The error in such thinking is failing to see that accommodating a viewpoint need not mean accepting it.  For if Evangelicals agree with Augustine that “all truth is God’s truth” then they need not fear truth, wherever it may be found.  Last and most importantly, as those called to love their neighbour “as themselves,” this includes respecting (if not always adopting) her ideas and texts as much as our own.

So how does this work?

Just as Evangelicals have empathy for physical differences and compassion for intellectual differences, so they need openness for ideological or methodological differences.  So “accommodation” for such differences amounts to dialogue which, unlike dispute, does not seek for the weaknesses in what is said, but for its real strength.
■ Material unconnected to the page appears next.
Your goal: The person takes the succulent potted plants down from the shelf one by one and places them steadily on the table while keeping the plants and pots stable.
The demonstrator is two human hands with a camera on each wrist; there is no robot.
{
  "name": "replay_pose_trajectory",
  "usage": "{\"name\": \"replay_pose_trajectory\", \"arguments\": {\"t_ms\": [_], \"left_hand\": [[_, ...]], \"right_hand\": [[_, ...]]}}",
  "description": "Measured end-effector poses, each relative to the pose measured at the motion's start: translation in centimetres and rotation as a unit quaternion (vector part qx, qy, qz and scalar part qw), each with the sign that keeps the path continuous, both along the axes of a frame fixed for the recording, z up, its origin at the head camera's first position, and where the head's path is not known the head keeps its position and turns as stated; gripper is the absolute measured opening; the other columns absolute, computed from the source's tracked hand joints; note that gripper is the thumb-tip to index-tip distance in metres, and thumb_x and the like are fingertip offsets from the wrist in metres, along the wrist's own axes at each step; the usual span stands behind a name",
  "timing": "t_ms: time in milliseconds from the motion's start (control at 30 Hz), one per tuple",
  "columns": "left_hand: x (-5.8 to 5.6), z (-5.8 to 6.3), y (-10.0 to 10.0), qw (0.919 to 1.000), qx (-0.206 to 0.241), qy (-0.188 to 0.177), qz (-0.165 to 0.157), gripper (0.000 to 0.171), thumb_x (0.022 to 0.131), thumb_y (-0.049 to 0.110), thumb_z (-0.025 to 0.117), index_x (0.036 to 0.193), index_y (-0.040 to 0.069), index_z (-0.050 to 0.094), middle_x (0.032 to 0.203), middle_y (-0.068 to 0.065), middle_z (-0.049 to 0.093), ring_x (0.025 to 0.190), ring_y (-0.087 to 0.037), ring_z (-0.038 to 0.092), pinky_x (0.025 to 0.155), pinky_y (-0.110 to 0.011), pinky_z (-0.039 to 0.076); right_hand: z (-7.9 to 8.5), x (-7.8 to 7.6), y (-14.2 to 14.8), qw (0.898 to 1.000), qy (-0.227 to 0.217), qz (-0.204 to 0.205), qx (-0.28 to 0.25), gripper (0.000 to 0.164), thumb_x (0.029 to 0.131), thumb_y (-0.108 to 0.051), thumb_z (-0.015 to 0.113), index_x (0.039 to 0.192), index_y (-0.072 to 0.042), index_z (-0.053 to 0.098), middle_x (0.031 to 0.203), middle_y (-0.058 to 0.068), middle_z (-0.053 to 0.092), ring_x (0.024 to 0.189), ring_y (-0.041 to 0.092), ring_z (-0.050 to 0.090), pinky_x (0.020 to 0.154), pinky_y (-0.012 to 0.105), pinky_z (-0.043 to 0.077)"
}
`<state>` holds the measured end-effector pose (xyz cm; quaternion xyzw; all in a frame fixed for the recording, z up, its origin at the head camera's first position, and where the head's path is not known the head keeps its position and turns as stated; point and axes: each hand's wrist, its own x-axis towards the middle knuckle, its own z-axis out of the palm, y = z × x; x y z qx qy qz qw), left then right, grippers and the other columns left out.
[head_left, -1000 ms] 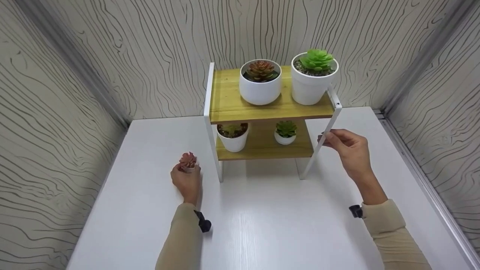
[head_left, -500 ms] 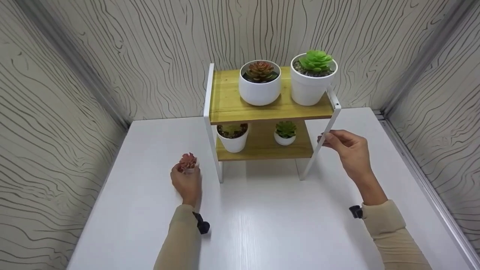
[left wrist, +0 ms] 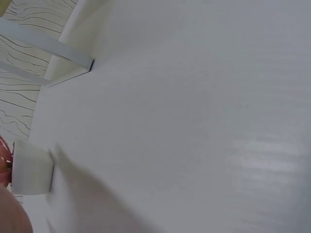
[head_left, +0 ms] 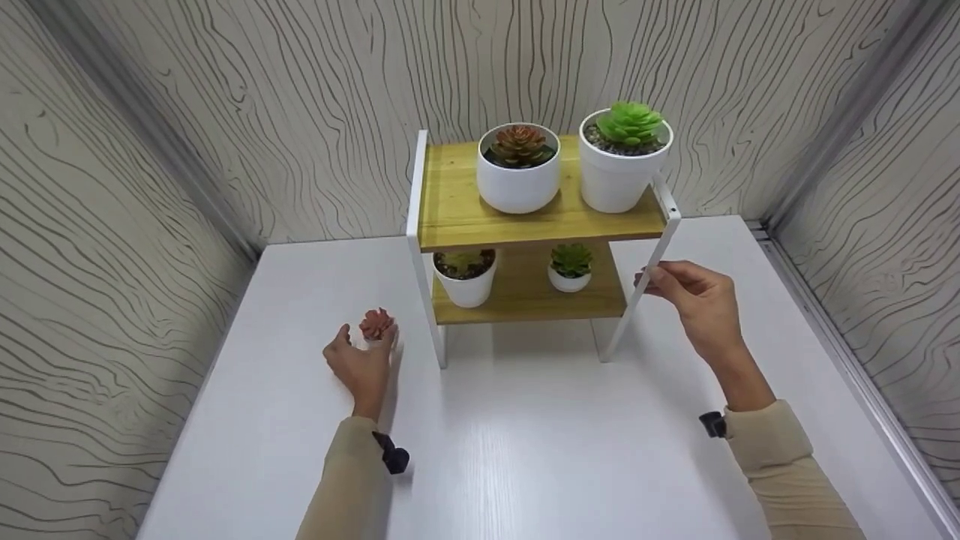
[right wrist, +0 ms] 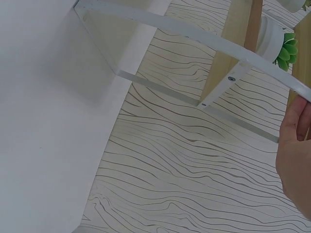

True dialogue is thus truth-seeking, and the openness that it requires is self-awareness: understanding that I know in part, but not in full.  Thus dialogue requires both: an openness to listen, a willingness to critique.

If my assessment is accurate it’s easy to see why most Evangelicals have no real interaction with ideologically or methodologically outsiders.

For where churches prize acceptance there is no real dialogue, for dialogue on contentious issues promotes conflict.  The result is that when it comes to ideas the church is not a place of reciprocity and openness, but of receiving and conforming.

Rejecting dialogue causes two misfortunes.

First, it forces newcomers to divest themselves of their identity in order to acquire some supposed, uniform Christian identity (as though being “in Christ” [Gal 3] is about personality as opposed to being about character and relationship).  Second, it serves to reinforce the church’s insularity as a “tribe”—keeping existing tribesmen untainted and unthreatened by anything that from outside.

 

Jesus didn’t come to save us from our sins.”

No, he didn’t.

Matt 3:2 and 4:17, Mk 1:14-15, and Lk 4:43 all prove it.  Jesus came to inaugurate the Kingdom of God, which includes me (and my need to be delivered from the harmful patterns and negative consequences of so many of my orientations—my need to be in right relationship with God) but is neither mine nor primarily about me.  The difference is subtle, but the impact is crucial.  Thankfully for those that heard this comment, a healthy dialogue ensued.